Pfam Access Functions

This module defines functions for interfacing Pfam database.

searchPfam(query, **kwargs)[source]

Returns Pfam search results in a dictionary. Matching Pfam accession as keys will map to evalue, alignment start and end residue positions.

Parameters:
  • query (str) – UniProt ID, PDB identifier, protein sequence, or a sequence file, sequence queries must not contain without gaps and must be at least 16 characters long
  • timeout (int) – timeout for blocking connection attempt in seconds, default is 60

query can also be a PDB identifier, e.g. '1mkp' or '1mkpA' with chain identifier. UniProt ID of the specified chain, or the first protein chain will be used for searching the Pfam database.

fetchPfamMSA(acc, alignment='full', compressed=False, **kwargs)[source]
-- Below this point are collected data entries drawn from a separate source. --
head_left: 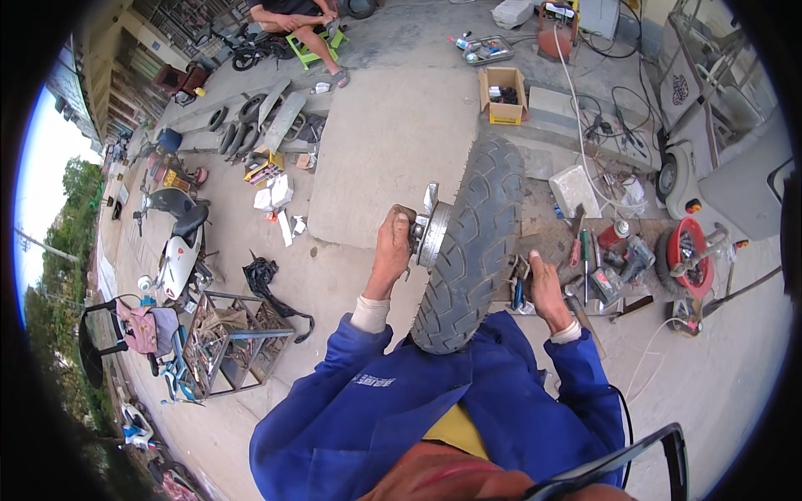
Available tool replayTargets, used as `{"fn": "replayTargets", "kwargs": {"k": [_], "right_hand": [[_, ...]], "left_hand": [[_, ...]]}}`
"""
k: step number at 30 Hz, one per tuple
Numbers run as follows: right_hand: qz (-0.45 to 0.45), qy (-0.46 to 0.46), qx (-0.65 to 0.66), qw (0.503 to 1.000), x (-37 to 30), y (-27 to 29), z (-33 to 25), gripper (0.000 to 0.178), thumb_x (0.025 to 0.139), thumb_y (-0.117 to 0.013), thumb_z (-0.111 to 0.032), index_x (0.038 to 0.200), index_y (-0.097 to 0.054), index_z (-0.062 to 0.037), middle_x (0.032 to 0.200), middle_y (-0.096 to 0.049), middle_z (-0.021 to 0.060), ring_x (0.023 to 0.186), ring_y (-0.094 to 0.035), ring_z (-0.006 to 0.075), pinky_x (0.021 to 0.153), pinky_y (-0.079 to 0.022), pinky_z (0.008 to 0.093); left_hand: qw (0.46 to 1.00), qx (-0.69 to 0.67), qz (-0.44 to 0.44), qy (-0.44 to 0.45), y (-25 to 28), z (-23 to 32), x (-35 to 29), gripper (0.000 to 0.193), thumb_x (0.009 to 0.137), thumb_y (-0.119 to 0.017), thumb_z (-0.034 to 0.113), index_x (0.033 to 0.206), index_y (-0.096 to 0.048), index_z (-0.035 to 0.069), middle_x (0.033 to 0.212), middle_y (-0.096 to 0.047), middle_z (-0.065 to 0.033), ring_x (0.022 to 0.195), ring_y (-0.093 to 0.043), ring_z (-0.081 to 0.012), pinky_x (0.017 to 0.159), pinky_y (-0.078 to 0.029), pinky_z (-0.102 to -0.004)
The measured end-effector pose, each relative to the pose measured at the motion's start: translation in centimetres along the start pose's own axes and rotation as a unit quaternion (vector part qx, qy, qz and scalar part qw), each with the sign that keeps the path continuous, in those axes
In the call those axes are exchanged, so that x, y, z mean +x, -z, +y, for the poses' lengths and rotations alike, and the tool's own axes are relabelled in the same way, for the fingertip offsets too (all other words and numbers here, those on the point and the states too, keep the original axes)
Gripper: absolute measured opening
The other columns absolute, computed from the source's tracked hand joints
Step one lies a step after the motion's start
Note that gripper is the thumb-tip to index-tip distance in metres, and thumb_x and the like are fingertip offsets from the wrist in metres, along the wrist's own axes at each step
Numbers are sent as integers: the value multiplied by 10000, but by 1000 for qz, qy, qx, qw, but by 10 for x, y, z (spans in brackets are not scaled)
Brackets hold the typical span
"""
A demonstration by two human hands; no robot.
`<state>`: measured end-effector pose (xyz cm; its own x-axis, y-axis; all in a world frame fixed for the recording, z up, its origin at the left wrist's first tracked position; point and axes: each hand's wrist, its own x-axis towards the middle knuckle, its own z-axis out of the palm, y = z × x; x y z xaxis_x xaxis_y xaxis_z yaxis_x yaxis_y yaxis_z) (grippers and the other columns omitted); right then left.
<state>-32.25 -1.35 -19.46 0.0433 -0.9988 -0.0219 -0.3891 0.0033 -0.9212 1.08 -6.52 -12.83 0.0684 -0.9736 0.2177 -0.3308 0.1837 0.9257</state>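
Note:
A scooter wheel with a black treaded tyre [474,242] stands upright between my arms, its lower edge against my lap. Bare metal shows at its drum hub [432,235], which sticks out on the left side. My left hand [393,250] is closed around the axle end of that hub. On the wheel's other side, my right hand [545,288] is closed with the thumb pointing up. Something dark with a blue part shows at its fingers, partly hidden by the tyre, and I cannot make out its kind.
Screwdrivers [586,267] and other tools lie on a board at right, beside a red basin [689,255]. A metal rack [238,338] and parked scooter [180,242] stand left. Ahead are a yellow carton [503,113], old tyres [242,138] and a seated person [296,21].

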Motion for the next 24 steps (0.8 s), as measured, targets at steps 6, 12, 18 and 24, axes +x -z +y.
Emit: {"fn": "replayTargets", "kwargs": {"k": [6,12,18,24], "right_hand": [[-74,-171,245,951,-2,5,-9,597,1167,-453,-520,829,-603,-51,674,-568,48,615,-536,190,551,-400,353],[-143,-183,661,713,-20,-23,21,425,1085,-615,-541,1093,-606,-117,800,-428,-45,689,-403,108,580,-332,253],[-92,-162,566,803,-23,-26,2,485,1108,-586,-546,1101,-625,-62,795,-533,-9,705,-505,152,608,-406,295],[60,118,-43,990,-21,-14,-5,352,1119,-569,-365,1151,-551,-15,915,-652,250,814,-647,477,700,-482,518]], "left_hand": [[999,-13,34,12,9,-6,-10,444,1174,-388,360,1010,-607,11,820,-522,-47,748,-461,-143,689,-440,-342],[999,-10,34,-11,9,-12,-4,449,1176,-382,362,1015,-613,11,819,-523,-37,747,-456,-132,679,-419,-330],[991,-113,11,69,23,-47,-9,458,1180,-374,392,1025,-613,33,853,-527,6,770,-470,-111,711,-417,-301],[981,-172,-32,79,21,-18,-10,432,1168,-419,437,1051,-583,54,881,-519,26,801,-476,-97,738,-432,-279]]}}
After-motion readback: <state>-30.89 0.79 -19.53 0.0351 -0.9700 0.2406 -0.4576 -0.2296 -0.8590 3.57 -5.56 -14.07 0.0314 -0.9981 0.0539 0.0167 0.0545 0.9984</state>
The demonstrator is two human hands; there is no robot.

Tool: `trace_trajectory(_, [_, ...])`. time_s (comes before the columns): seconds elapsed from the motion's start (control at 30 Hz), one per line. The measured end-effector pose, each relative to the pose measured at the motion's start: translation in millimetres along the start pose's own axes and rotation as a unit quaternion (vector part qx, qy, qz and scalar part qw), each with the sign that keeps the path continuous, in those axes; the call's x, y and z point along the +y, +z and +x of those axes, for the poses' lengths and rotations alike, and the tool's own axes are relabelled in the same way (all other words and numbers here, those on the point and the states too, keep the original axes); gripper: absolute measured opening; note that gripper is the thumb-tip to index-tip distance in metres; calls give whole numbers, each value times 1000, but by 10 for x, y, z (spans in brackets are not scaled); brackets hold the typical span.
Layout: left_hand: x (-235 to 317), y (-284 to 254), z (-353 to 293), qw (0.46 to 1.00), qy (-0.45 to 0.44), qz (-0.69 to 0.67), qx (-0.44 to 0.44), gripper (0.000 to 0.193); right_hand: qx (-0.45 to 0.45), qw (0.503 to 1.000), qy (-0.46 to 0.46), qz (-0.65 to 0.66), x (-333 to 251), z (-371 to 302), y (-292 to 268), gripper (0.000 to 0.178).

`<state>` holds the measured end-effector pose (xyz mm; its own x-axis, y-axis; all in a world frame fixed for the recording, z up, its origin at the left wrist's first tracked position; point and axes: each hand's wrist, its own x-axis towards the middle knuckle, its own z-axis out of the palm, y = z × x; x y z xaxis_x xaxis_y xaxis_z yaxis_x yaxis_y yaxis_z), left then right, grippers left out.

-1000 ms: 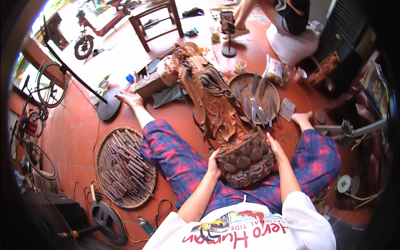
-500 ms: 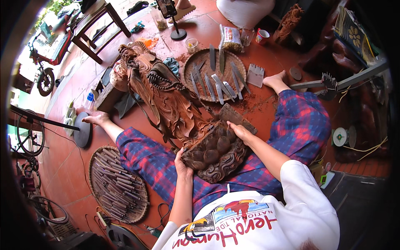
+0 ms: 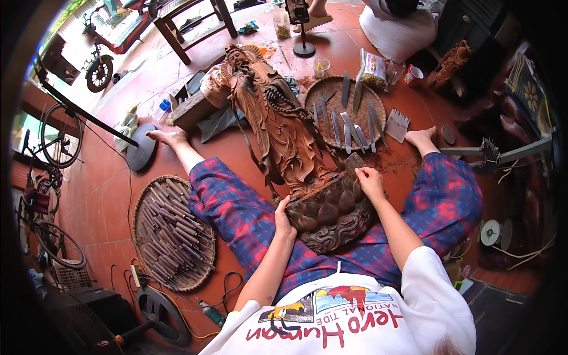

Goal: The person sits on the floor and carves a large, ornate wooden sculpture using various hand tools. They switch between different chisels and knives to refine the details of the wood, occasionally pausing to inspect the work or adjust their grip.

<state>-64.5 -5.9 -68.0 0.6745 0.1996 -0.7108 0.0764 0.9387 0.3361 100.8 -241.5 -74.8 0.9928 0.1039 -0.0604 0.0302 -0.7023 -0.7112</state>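
Note:
A carved brown wooden statue point(image 3: 284, 130) of a robed figure leans back between my legs. Its lotus-shaped base point(image 3: 322, 216) is towards me, above my plaid trousers. Along the left side of that base, my left hand point(image 3: 284, 222) is closed, thumb on the carved edge and other fingers partly hidden. My right hand point(image 3: 371, 183) is at the base's upper right corner with its fingers pinched together. Whatever is between those fingertips is too small to make out. Just beyond them shows a flat dark wooden piece point(image 3: 354, 161).
Several blades lie on a round woven tray point(image 3: 316, 100) beyond the statue. Another woven tray point(image 3: 138, 219) at left holds many chisel-like tools. A phone stand point(image 3: 304, 48), a stool point(image 3: 183, 54), a wide brush-like piece point(image 3: 397, 125) and a dial scale point(image 3: 490, 232) stand around.
The view has swung, so the scene sits farther right. My right hand's fingers, stretched over the base's edge before, are now drawn into a pinch. My left hand stays on the base.

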Motion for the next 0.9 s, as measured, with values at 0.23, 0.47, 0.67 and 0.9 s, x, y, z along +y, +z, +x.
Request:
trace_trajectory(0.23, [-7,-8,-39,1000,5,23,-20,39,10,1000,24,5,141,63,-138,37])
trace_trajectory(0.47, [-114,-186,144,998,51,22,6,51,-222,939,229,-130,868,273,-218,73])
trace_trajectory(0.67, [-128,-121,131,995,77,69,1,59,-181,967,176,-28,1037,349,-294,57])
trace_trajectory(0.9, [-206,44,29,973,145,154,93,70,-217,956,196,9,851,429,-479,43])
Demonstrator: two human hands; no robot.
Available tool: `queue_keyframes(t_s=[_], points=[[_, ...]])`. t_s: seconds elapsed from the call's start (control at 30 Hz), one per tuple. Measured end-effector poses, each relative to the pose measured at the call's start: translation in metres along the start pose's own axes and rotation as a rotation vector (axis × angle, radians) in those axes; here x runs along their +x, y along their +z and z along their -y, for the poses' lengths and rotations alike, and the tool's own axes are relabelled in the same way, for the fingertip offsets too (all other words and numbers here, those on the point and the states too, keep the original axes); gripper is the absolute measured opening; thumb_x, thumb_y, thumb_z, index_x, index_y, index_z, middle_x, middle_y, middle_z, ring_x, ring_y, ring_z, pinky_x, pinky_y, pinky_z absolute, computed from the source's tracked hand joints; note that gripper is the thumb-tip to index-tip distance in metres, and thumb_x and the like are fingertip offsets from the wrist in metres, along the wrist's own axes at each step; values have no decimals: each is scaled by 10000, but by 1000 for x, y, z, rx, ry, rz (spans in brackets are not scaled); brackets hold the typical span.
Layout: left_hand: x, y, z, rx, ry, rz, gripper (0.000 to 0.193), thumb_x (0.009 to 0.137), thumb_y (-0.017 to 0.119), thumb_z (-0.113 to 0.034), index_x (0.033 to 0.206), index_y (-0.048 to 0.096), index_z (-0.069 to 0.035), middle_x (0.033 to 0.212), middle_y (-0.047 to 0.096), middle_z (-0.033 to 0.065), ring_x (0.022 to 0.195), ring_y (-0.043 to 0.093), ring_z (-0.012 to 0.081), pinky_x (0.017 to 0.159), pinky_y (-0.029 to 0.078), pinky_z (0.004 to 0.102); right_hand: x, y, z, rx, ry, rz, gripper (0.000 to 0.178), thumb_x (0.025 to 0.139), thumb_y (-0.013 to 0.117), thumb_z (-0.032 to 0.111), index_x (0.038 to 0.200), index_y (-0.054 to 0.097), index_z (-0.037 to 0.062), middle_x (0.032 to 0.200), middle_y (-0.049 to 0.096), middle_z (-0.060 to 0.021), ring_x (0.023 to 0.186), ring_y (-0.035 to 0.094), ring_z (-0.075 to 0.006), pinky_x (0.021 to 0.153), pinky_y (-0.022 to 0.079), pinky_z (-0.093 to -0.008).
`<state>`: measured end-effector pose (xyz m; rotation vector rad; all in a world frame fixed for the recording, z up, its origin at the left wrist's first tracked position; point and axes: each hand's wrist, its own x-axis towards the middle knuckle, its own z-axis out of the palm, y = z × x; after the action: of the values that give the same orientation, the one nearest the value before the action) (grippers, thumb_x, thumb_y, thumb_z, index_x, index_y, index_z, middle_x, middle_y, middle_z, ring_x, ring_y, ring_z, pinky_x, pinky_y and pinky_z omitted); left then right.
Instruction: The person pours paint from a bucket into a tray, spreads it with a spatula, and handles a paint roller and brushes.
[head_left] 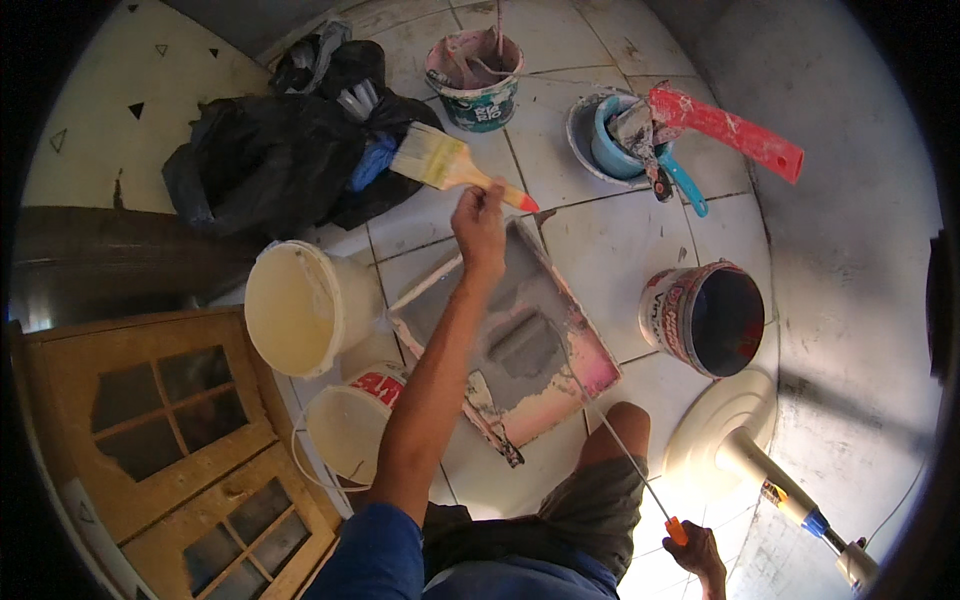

Returns a path to the downloaded Pfam MSA file.

Parameters:
  • acc (str) – Pfam ID or Accession Code
  • alignment – alignment type, one of 'full' (default), 'seed', 'ncbi', 'metagenomics', 'rp15', 'rp35', 'rp55', 'rp75' or 'uniprot' where rp stands for representative proteomes
  • compressed – gzip the downloaded MSA file, default is False

Alignment Options

Parameters:
  • format – a Pfam supported MSA file format, one of 'selex', (default), 'stockholm' or 'fasta'
  • order – ordering of sequences, 'tree' (default) or 'alphabetical'
  • inserts – letter case for inserts, 'upper' (default) or 'lower'
  • gaps – gap character, one of 'dashes' (default), 'dots', 'mixed' or None for unaligned

Other Options

Parameters:
  • timeout – timeout for blocking connection attempt in seconds, default is 60
  • outname – out filename, default is input 'acc_alignment.format'
  • folder – output folder, default is '.'
searchUniprotID(query, search_b=False, skip_a=False, **kwargs)[source]

Returns Pfam search results in a dictionary. Matching Pfam accession as keys will map to evalue, alignment start and end residue positions.

Parameters:
  • query (str) – UniProt ID, PDB identifier, protein sequence, or a sequence file, sequence queries must not contain without gaps and must be at least 16 characters long
  • search_b (bool) – search Pfam-B families when True
  • skip_a (bool) – do not search Pfam-A families when True
  • ga (bool) – use gathering threshold when True
  • evalue (float) – user specified e-value cutoff, must be smaller than 10.0
  • timeout (int) – timeout for blocking connection attempt in seconds, default is 60

query can also be a PDB identifier, e.g. '1mkp' or '1mkpA' with chain identifier. UniProt ID of the specified chain, or the first protein chain will be used for searching the Pfam database.